On optimal block resampling for Gaussian-subordinated long-range dependent processes
Qihao Zhang, Soumendra N. Lahiri, Daniel J. Nordman

TL;DR
This paper investigates the performance of block resampling methods for long-range dependent Gaussian processes, revealing complex dependencies on non-linearity and providing a data-driven approach for optimal block size selection.
Contribution
It offers new insights into block resampling under long-range dependence and proposes a practical, data-driven rule for selecting block sizes in such contexts.
Findings
Optimal block size can be smaller than traditionally assumed under strong dependence.
Resampling estimators' properties depend on non-linearity beyond Hermite ranks.

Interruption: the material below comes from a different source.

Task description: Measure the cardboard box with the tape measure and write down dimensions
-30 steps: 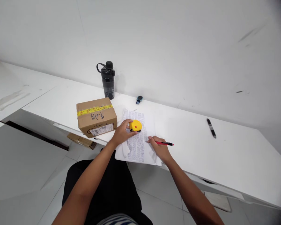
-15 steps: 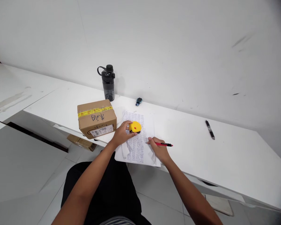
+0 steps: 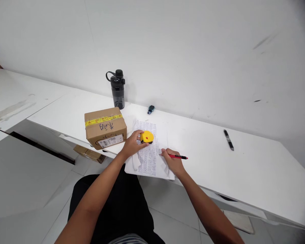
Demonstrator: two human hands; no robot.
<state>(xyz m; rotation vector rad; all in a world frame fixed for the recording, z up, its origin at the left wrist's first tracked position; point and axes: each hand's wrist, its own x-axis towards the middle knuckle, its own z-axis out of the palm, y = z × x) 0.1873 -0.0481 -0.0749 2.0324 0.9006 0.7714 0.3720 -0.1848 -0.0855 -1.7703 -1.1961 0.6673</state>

The proposed rule performs well in various long-memory time series applications.
Abstract
Block-based resampling estimators have been intensively investigated for weakly dependent time processes, which has helped to inform implementation (e.g., best block sizes). However, little is known about resampling performance and block sizes under strong or long-range dependence. To establish guideposts in block selection, we consider a broad class of strongly dependent time processes, formed by a transformation of a stationary long-memory Gaussian series, and examine block-based resampling estimators for the variance of the prototypical sample mean; extensions to general statistical functionals are also considered. Unlike weak dependence, the properties of resampling estimators under strong dependence are shown to depend intricately on the nature of non-linearity in the time series (beyond Hermite ranks) in addition the long-memory coefficient and block size. Additionally, the…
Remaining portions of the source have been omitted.